この曲は宮城県気仙沼大島の民話を題材にしています

あらすじはこのようなものです

浜吉とその母は暗い浜道を歩いていました、浜吉は眠くてしかたがありません。
ちょうど丹後の節句のころでした。この村は人が少なく近隣の家のお手伝いに行くこともよくあり、母子はその帰り道でした。
みちびき地蔵をというお地蔵様の近くを通ると人の気配を感じました。このお地蔵さまは明日死ぬ人が挨拶にくるという云われがあります。
地蔵さまの前で年若い男の亡者がお祈りをしていました。浜吉の母は「こんなに若いのに、漁で船の事故にでも会うのだろうか・・」とかわいそうに思いました。
すると男の祈り終わりを待っていたかのように今度はおばあさんの亡者が祈りを始めました。
「あのお婆さんは村1番のお年寄りの人だ、最近病気をしていたようだし、とうとう・・」
さらに、後ろには幼い乳飲み子を抱えた若い女性が立っていました。その後ろには子どもの亡者、その後ろにも何人もの亡者が列を作っていました。さらによく見ると亡者の間に馬や牛も並んでいたのです。亡者たちは次から次へとお地蔵さんにお祈りをしては天へ上っていきました。
母は恐ろしくなり、浜吉を連れ急いで家に向かいました。
帰って夫にその話をするも、狐に化かされたのだろうと笑い飛ばされます。

翌日は見たこともない引き潮でした。村の皆は浜辺で海藻がよく取れると大喜び。
浜吉親子も潮干狩りに来ていました。村のお年寄り達は、こんなにも潮が引いたのは何十年ぶりだろうか、と言います。
やがて潮が満ちる時間になっても、まだ潮が満ちてきません。そこに大津波が襲ってくるのです。
浜吉親子は裏の松山まで逃げなんとか生き延びます。
そして昨日みちびき地蔵に祈っていたのはこの津波の犠牲者だったと確信するのです。

このようなお話です。
この津波では61人が犠牲になったという記録があります。

作曲者の川上統さんはこのお話の印象的な4つのシーンを取り上げて曲に仕上げています。
「津波の巻」は聴いているだけで恐ろしく、「終曲の輝くお地蔵様の巻」は魂が浄化されるような非日常的な感覚になります。

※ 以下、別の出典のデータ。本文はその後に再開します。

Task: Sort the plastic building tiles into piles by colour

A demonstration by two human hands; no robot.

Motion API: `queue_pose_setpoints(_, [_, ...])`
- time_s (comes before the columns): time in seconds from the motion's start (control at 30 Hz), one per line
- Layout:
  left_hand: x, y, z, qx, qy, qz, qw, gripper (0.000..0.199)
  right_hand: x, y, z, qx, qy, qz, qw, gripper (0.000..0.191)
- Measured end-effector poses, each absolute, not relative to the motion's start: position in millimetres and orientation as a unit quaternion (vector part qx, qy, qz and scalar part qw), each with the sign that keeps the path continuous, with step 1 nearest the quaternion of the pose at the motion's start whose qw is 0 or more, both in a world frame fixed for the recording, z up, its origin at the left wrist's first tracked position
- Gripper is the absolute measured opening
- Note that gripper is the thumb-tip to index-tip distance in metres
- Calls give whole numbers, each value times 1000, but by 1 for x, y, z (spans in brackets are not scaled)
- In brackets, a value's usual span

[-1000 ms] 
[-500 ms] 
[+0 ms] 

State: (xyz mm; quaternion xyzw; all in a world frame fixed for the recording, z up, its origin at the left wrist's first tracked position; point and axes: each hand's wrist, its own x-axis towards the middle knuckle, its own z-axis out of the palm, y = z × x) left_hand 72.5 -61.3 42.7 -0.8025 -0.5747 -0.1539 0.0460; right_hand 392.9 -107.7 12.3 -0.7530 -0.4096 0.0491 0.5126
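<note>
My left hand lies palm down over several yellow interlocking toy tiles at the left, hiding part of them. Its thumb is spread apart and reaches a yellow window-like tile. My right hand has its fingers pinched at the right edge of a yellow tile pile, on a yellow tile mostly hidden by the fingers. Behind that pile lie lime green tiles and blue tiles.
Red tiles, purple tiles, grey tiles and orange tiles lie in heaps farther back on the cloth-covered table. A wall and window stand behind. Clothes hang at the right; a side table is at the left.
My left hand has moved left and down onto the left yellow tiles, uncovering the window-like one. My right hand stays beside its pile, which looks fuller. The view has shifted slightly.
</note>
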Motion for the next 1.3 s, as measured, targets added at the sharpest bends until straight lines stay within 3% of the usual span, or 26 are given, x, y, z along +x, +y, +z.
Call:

川上さんは以前にも「宮沢賢治の夜」という左手のための組曲も作曲されていて、演奏会の度好評をいただいています。
この「みちびき地蔵」もきっと多くの人の心を打つ作品だと思います。

11月1日、東京JTホールで行われる左手のアーカイブコンサートⅧで頒布開始予定です。
この日は私の先生の智内威雄さんが演奏します。

これからも片手の音楽が多くの人に感動と希望を届けれますように。